WHAT THIS TASK INVOLVES
Leaving the pictures aside, restate all of the data exactly.

INFORMATION SHOWN
************
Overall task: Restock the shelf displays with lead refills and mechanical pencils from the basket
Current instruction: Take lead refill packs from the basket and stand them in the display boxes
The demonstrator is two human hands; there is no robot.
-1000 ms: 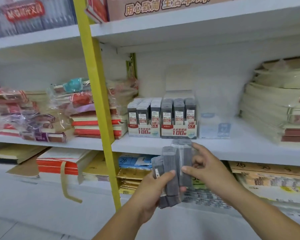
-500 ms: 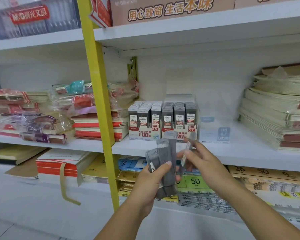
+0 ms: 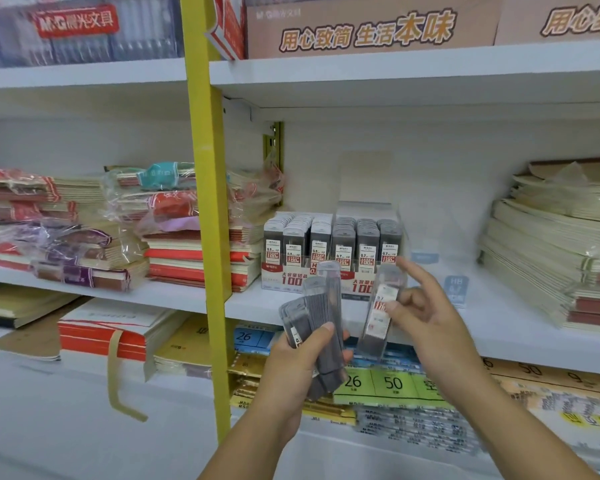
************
FINISHED EXERCISE
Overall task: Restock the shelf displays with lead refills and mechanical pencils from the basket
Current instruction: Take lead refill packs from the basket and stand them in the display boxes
The demonstrator is two human hands; there is no robot.
-1000 ms: 
-500 ms: 
+0 ms: 

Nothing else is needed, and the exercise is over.